Task details: Take the material below and output exactly the run of lines from the one containing "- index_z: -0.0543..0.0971" down to the one containing "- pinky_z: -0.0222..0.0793", with both included.

Supplied material:
----------------
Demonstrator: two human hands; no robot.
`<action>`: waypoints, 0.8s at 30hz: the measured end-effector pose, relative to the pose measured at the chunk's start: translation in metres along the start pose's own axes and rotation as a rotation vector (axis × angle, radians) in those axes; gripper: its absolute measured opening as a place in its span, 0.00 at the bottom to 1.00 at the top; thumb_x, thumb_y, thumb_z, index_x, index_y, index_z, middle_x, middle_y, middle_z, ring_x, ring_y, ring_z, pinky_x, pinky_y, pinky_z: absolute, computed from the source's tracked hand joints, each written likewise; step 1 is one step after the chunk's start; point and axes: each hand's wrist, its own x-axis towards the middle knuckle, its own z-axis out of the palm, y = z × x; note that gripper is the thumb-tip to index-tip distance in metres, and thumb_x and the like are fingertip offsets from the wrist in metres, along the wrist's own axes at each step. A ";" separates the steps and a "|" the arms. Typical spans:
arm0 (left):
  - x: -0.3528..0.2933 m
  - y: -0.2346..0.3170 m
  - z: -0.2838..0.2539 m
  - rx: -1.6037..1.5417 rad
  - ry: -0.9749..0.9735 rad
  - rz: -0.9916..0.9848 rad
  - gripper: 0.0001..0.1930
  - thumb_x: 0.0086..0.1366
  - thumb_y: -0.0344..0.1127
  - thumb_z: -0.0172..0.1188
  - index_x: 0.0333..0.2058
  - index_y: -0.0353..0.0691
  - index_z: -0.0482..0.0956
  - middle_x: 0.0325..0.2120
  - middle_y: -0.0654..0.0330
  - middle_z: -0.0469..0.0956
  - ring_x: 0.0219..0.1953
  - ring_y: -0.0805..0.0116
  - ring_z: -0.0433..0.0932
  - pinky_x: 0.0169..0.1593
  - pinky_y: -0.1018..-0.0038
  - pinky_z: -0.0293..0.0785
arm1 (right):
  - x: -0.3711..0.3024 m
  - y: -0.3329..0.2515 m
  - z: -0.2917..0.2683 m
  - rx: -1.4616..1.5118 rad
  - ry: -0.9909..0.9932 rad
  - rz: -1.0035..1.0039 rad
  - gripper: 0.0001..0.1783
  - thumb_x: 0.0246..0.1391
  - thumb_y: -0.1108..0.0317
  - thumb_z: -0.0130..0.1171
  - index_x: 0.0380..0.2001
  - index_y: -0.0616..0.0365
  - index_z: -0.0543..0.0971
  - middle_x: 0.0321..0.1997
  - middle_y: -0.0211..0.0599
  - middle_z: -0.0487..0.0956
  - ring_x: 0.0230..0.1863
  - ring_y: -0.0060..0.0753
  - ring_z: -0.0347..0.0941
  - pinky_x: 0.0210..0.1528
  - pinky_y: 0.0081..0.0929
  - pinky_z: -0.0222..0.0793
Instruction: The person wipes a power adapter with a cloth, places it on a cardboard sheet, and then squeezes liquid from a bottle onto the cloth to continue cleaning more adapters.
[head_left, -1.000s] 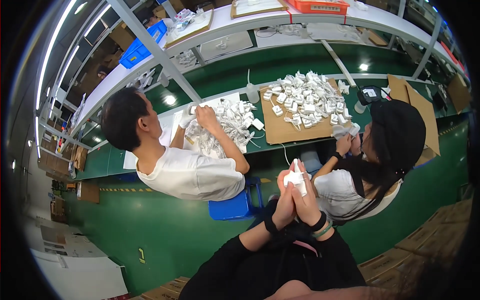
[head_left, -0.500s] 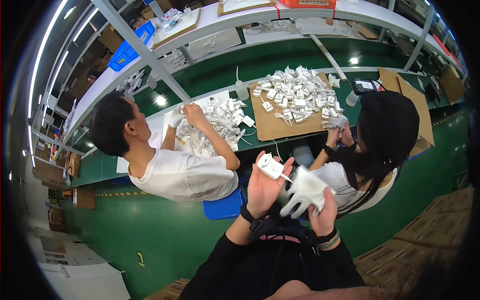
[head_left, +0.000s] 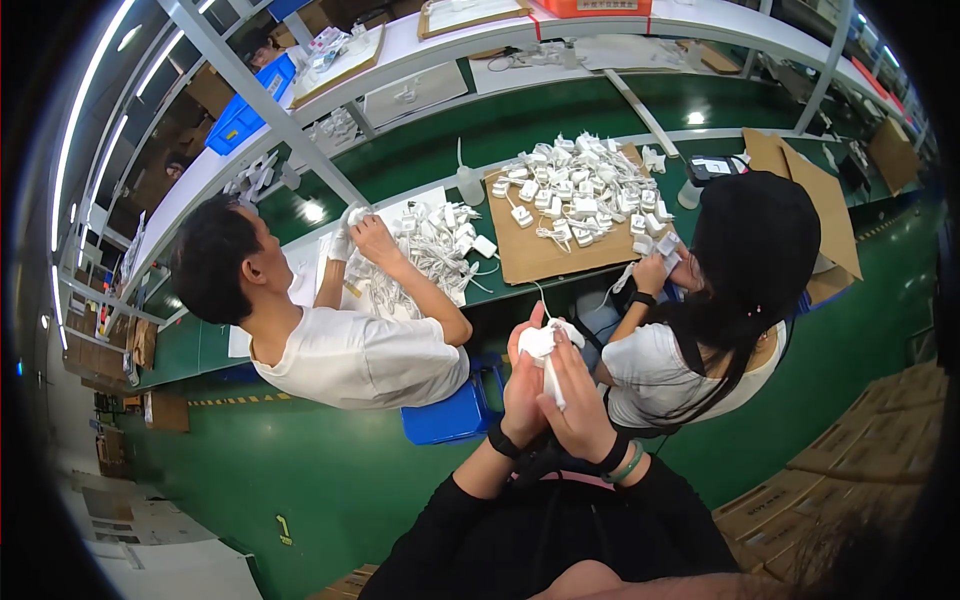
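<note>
My left hand and my right hand are pressed together in front of me, with white material between them. My left hand is closed round a white power adapter, now mostly hidden by cloth and fingers; its thin cable rises above the fingertips. In my right hand a white cloth glove is gripped against the adapter, with a strip of it hanging between the palms. Exactly where cloth ends and adapter begins I cannot tell.
A pile of white adapters lies on a cardboard sheet on the green bench. Two seated co-workers handle adapters, left and right of me. Beside the left one stands a blue stool. Stacked cartons are at the right.
My right hand has brought the glove leftward onto the adapter, and both hands have closed together round them. My left palm, open beneath the adapter before, has curled up.
</note>
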 end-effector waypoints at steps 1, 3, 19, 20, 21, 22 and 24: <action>-0.001 -0.003 0.000 0.000 0.001 0.001 0.23 0.69 0.40 0.42 0.59 0.46 0.49 0.66 0.57 0.43 0.64 0.57 0.54 0.65 0.62 0.50 | 0.003 0.001 0.000 0.074 0.027 0.035 0.34 0.55 0.64 0.49 0.61 0.70 0.56 0.66 0.57 0.55 0.67 0.56 0.49 0.67 0.38 0.46; -0.009 -0.011 0.001 0.086 -0.051 0.027 0.22 0.69 0.40 0.42 0.59 0.45 0.50 0.66 0.56 0.44 0.64 0.59 0.54 0.64 0.63 0.53 | 0.008 -0.003 0.000 0.227 0.078 0.106 0.34 0.55 0.64 0.50 0.61 0.70 0.56 0.66 0.56 0.55 0.67 0.56 0.49 0.67 0.38 0.45; 0.027 0.021 -0.055 -0.110 -0.093 -0.026 0.18 0.70 0.49 0.41 0.53 0.48 0.58 0.39 0.54 0.69 0.37 0.55 0.75 0.37 0.62 0.75 | -0.036 0.014 -0.020 1.398 0.247 0.633 0.28 0.66 0.56 0.34 0.61 0.65 0.59 0.61 0.41 0.65 0.59 0.31 0.64 0.60 0.29 0.57; 0.027 0.022 -0.054 -0.278 -0.160 -0.126 0.18 0.70 0.49 0.41 0.53 0.48 0.58 0.36 0.56 0.69 0.34 0.56 0.75 0.33 0.63 0.75 | -0.033 0.012 -0.022 1.424 0.393 0.641 0.29 0.66 0.54 0.34 0.61 0.64 0.59 0.61 0.41 0.65 0.58 0.30 0.65 0.59 0.29 0.58; 0.024 0.023 -0.053 -0.276 -0.161 -0.125 0.18 0.70 0.49 0.41 0.53 0.48 0.58 0.36 0.56 0.69 0.34 0.56 0.75 0.33 0.63 0.75 | -0.030 0.009 -0.020 1.425 0.392 0.638 0.29 0.66 0.54 0.34 0.61 0.64 0.59 0.61 0.41 0.65 0.58 0.30 0.65 0.59 0.29 0.58; 0.019 0.025 -0.040 -0.152 -0.108 -0.164 0.18 0.70 0.48 0.41 0.53 0.47 0.58 0.36 0.56 0.69 0.35 0.58 0.74 0.34 0.65 0.74 | -0.029 0.005 -0.017 1.292 0.391 0.544 0.30 0.65 0.54 0.36 0.62 0.64 0.59 0.61 0.43 0.65 0.59 0.33 0.64 0.59 0.31 0.58; 0.008 0.029 -0.019 0.099 -0.003 -0.237 0.16 0.70 0.45 0.42 0.52 0.46 0.59 0.37 0.56 0.69 0.35 0.61 0.73 0.36 0.67 0.74 | -0.026 -0.004 -0.010 1.023 0.381 0.361 0.31 0.63 0.53 0.39 0.62 0.64 0.58 0.62 0.46 0.64 0.60 0.38 0.63 0.60 0.34 0.57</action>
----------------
Exercise response:
  - index_z: -0.0543..0.0971
  - middle_x: 0.0321..0.1997
  - middle_y: -0.0211..0.0599
  - middle_z: -0.0487..0.0956
  - ring_x: 0.0230..0.1863
  - ring_y: -0.0060..0.0753
  - ring_z: -0.0347..0.0941
  - pinky_x: 0.0210..0.1528
  - pinky_y: 0.0081..0.0929
  - pinky_z: -0.0222..0.0793

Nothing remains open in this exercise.